I've been following the reactions, and the disappointing part is how predictable they are. How nobody is using it to really stop and think and discuss possible implications, but rather they interpret the findings according to what they already believe. Carefully read, it's actually a quite honest and balanced article. Pretty much the conclusions I've been coming to through blogging and reading: weight loss for the sake of weight loss is counter-productive, but attempts to get healthy (even when they don't lead to weight loss) are always valuable.
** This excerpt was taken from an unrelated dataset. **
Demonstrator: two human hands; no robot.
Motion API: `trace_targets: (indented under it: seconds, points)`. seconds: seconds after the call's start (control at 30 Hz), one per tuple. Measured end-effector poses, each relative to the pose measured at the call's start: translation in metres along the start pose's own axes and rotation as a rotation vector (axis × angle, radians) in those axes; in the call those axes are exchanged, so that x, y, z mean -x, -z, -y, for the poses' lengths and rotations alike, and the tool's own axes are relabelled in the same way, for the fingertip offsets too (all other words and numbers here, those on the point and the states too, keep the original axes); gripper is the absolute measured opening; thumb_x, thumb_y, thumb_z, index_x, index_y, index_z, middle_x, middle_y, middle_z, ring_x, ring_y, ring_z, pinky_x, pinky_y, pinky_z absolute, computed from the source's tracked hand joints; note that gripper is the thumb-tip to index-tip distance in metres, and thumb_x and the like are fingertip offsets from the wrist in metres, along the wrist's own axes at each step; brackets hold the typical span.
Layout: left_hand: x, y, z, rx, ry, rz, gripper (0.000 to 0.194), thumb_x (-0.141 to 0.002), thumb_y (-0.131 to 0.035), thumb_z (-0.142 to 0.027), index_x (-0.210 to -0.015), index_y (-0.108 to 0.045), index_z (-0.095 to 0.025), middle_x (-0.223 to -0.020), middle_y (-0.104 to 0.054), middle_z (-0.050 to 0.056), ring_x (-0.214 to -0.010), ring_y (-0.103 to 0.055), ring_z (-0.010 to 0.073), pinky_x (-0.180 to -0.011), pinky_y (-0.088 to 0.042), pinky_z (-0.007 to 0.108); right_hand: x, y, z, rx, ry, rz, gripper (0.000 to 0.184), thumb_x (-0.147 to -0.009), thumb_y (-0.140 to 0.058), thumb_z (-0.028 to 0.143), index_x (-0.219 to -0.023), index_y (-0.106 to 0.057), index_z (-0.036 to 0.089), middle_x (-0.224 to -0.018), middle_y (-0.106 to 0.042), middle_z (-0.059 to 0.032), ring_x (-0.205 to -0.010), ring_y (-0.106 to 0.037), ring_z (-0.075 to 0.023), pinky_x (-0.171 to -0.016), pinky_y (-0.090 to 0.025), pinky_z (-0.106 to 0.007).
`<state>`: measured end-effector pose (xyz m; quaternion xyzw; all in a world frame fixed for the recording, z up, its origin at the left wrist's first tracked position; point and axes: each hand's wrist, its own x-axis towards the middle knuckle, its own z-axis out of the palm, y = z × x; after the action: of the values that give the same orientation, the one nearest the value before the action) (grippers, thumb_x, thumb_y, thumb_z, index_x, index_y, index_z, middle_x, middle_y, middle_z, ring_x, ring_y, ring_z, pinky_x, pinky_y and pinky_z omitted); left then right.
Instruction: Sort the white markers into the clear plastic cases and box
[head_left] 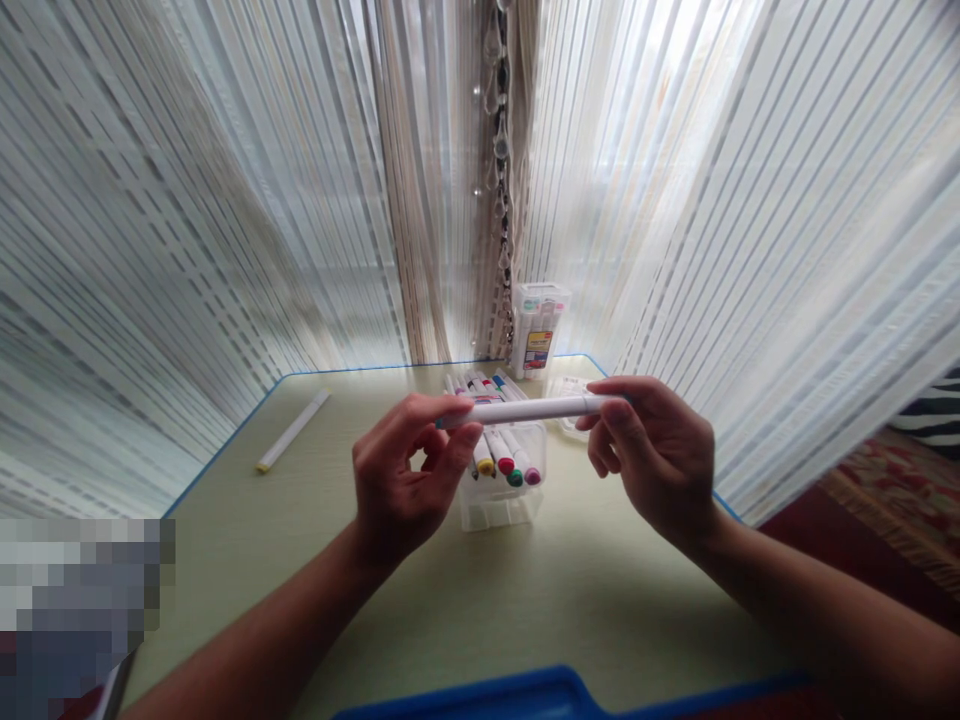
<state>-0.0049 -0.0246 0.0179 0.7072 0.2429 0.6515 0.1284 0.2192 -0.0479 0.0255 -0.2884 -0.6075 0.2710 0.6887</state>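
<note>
A white marker (529,410) is held level between my two hands, above the table. My left hand (409,465) pinches its left end, where a bit of teal shows, between thumb and fingertips. At the other end, my right hand (660,450) grips the marker with thumb and forefinger, hiding its tip. Behind and below it lies a clear plastic case (499,512) with several markers, whose ends are yellow, red, green and purple. Part of that case is covered by the held marker and my left hand.
Another white marker (294,430) with a yellow end lies on the green table (600,600) at left. An upright clear box of markers (536,335) stands at the back, near string curtains (300,180). A clear plastic piece (568,392) sits behind my right hand. The table edge is blue.
</note>
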Motion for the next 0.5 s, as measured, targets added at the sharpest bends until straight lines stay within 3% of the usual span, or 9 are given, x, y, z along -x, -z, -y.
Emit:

The size acceptance, Health at Every Size, and anti-fat-shaming community jumped on the study as vindication, further proof that diets don't work in the long run, and a way to say "see? we were right all along." People in the nutrition and fitness industry found it negative and disturbing because they feel it gives people an excuse not to even try, and it goes against everything they believe (or get paid for). And the many individuals who are trying, who are on a public journey of weight loss on blogs, forums, Facebook, and Twitter, see it as a personal affront to their efforts and want to be the exception to the rule. In essence, everyone is right, and still nobody is.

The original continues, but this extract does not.